Speaking of Bruno, saying his name is apparently forbidden. This mysterious figure casts a dark cloud over much of the film. In "We Don't Talk About Bruno," a Hot 100 hit nearing "A Whole New World" levels of iconic, Pepa and Felix (Mauro Castillo) relive their ill-fated wedding day and how Bruno's prophecy resulted in a torrential downpour. "Bruno walks in with a mischievous grin / You telling this story or am I?" Pepa recalls. "Bruno says, 'It looks like rain' In doing so, he floods my brain / Married in a hurricane..."
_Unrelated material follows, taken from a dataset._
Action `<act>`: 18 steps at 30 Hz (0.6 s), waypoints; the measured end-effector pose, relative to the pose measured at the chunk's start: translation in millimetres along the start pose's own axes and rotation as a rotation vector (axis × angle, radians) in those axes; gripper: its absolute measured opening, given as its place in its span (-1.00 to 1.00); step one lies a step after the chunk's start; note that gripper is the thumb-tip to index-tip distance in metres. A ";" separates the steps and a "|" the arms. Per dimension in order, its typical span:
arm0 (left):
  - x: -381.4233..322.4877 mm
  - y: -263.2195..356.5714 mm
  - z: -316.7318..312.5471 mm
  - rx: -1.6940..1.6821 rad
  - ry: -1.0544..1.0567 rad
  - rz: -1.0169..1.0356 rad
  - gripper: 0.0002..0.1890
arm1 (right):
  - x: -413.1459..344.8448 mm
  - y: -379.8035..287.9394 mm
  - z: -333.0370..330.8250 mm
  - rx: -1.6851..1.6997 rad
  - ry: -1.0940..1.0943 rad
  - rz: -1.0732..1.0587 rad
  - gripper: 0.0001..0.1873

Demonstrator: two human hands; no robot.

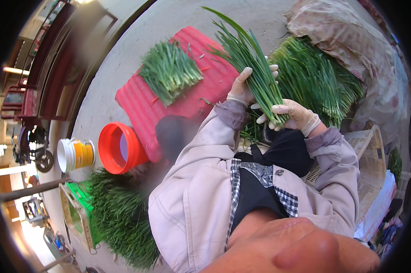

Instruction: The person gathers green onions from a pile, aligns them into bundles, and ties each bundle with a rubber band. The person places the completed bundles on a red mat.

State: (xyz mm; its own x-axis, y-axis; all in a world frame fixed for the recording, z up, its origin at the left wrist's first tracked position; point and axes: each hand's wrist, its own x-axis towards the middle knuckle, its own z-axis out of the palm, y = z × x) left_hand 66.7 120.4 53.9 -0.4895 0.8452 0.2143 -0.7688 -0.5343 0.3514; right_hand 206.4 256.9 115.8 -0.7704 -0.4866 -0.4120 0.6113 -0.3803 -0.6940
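Note:
A bunch of long green leafy stalks, apparently garlic chives, is held up before my chest. My left hand, in a pale thin glove, supports the bunch at mid-length, with its fingertips showing beyond the leaves. My right hand, gloved too, grips the cut stem ends, thumb on top. Past the hands lies a large pile of the same stalks, partly under a patterned cloth. A smaller heap rests on a red ribbed mat.
An orange-red bucket and a white and yellow bucket stand at the left. Below them are a green crate and a big mass of greens. A plastic basket is at the right, near the patterned cloth.

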 end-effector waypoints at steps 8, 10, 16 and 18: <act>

Numerous other characters, including Dolores, Camilo, and Abuela, relay their own Bruno mishaps, adding to the tragic mystique around the character. "Grew to live in fear of Bruno stuttering or stumbling," shares Dolores. "I can always hear him sort of muttering and mumbling." Written in a cha-cha style, "We Don't Talk About Bruno" hooks you and doesn't let you go. It's a musical centerpiece that is as sweeping as it is a little bit sad.

3. Mira meets Bruno

When the dinner scene erupts into chaos, everyone flees, and Mira trails a group of rats behind a painting and into the casita's walls. There, she encounters the long-lost Bruno and comes to understand the man behind the mystery. "My gift wasn't helping the family, but I love my family," he shares, clearly deflated. He's spent years lonely and alone, waiting for the day he would finally be welcomed back with open arms. He seeks out human connection through a peephole, perfectly placed near the kitchen-dining room area, glimpsing the life he once knew and enjoyed. In their conversation, Bruno reveals to Mira the revelation he had so many years ago during her gift ceremony. Mira determines in that moment to uncover the truth, and she eventually convinces Bruno to conjure up the original vision. As revealed in this scene, Bruno is a bit of an oddball and not a villain at all. There's a warmth to his character that is hidden behind years of betrayal and sadness. Despite being cut off from the world, he has managed to survive as best he can within the home's cozy inner walls.

2. 'Waiting on a Miracle'

Antonio's gift ceremony unearths a host of troubling feelings, and singing is the only way Mira can properly express what's zipping through her head. "Waiting on a Miracle" is a mournful, moving ballad, woven with acoustic instruments and sweeping strings. "Don't be upset or mad at all / Don't feel regret, or sad at all," she sings in a vain attempt to convince herself that she's okay. However, her facade quickly crumbles, and she admits a few lines later, "I'm not fine." A pitter-patter of handclaps and percussion nestle in the arrangement to offer a glimmer of hope. Stephanie Beatriz's performance is aching and heartfelt, crescendoing from the dark recesses of her heart right up into the sky. "I've been patient and steadfast and steady / Bless me now as you blessed us all those years ago," she pleads. "When you gave us a miracle / Am I too late for a miracle?" It's never too late for a miracle; she learns that lesson soon enough.

1. Origin of the miracle

A flashback sequence in the third act reveals the origins of the miracle and the Madrigal family's many gifts. In the aftermath of the casita's collapse, Mira dashes away into the surrounding wilderness and hides from the family. On instinct, Abuela eventually finds her granddaughter on the edge of a vast, gently-flowing river — the birthplace of the miracle so many years ago. As it turns out, when she, her late husband Pedro, and their three darling newborn babies fled from their previous village, they were attacked on the road and paid a heavy price. It was there that a miracle was bestowed upon the family. However, Abuela remained stuck in the past and thought strengthening the candle's magic could be achieved by ignoring the pressures on her family. It's irrefutably the film's most powerful moment, driving home a message of accountability, community, love, forgiveness, and the willingness to live on after tragedy.